7. Breezy Johnson scores her first World Cup podium in Val d’Isere
Downhiller Breezy Johnson has been one to watch ever since the 2018 Winter Olympics in PyeongChang, where she surprised the world by finishing seventh in the women’s downhill. But after that Johnson was sidelined by back-to-back knee injuries for two seasons, and no one knew if she’d be able to climb back to her top performance level. On Dec. 12, 2020, Johnson put those doubts to rest when she nabbed a career-first World Cup downhill podium in Val d’Isere, France. She then went on to score three more podium finishes and round out the 2021 World Cup season ranked fourth overall in the women’s downhill standings.
8. Kiwi Alice Robinson annihilates the competition at World Cup Finals
The 17-year-old from New Zealand who burst onto the World Cup season in 2019 with a win over Mikaela Shiffrin struggled to find her footing through most of the 2021 season.

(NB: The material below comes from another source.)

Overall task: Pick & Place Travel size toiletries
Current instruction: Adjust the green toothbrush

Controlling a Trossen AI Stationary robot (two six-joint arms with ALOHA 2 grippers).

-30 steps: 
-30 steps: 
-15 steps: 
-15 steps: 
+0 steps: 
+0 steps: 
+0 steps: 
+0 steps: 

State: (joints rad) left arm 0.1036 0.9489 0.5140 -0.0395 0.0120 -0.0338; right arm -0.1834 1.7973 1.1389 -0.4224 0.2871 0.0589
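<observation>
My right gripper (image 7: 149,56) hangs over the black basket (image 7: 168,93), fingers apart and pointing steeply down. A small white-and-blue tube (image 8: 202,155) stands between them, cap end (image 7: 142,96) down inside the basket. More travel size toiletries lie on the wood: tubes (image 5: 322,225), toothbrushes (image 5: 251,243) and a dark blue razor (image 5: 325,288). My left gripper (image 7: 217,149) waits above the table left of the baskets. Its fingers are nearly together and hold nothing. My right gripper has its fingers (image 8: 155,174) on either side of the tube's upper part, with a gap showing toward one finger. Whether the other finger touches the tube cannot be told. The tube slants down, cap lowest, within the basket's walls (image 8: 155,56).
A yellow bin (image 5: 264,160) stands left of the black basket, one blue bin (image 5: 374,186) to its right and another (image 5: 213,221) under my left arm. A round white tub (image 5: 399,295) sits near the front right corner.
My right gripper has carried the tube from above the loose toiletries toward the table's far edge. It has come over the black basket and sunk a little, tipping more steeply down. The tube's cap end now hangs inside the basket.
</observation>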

Starting in January, she finally began to show what she’s capable of, steadily climbing back up the GS ranks. She then put her skiing on full display during the World Cup Finals in Lenzerheide, where she absolutely destroyed the competition in the final GS of the season. Robinson became the first woman to win three World Cup GS victories before the age of 20 since Yugoslavian skier Meteja Svet (1986-88).
9. Austria’s Katharina Liensberger beats Shiffrin by more than a second
We all love Shiffrin, but we also like healthy competition. Austria’s Katharina Liensberger gave us exactly that during the 2021 World Cup season. The slalom specialist steadily gained speed throughout the season to finally begin overtaking Shiffrin and Vlhova in the slalom events, and ultimately captured the World Cup Slalom Crystal Globe in Lenzerheide after besting Shiffrin and Vlhova by more than a second—a massive margin in slalom racing.
10. Paula Moltzan finds the podium in World Cup parallel event
U.S. Ski Teamer Paula Moltzan is always fun to watch. The slalom specialist has a way of skiing from the back of the pack to overtake seasoned World Cup veterans, a feat she accomplished on multiple occasions this season. But her standout performance actually came in the World Cup parallel event in Lech, Austria on Nov. 26, when she made it through qualifying rounds to take on Slovakia’s Petra Vlhova in the head-to-head finals. Moltzan ended up crashing out of the course in the second run, but the American still landed her first World Cup podium.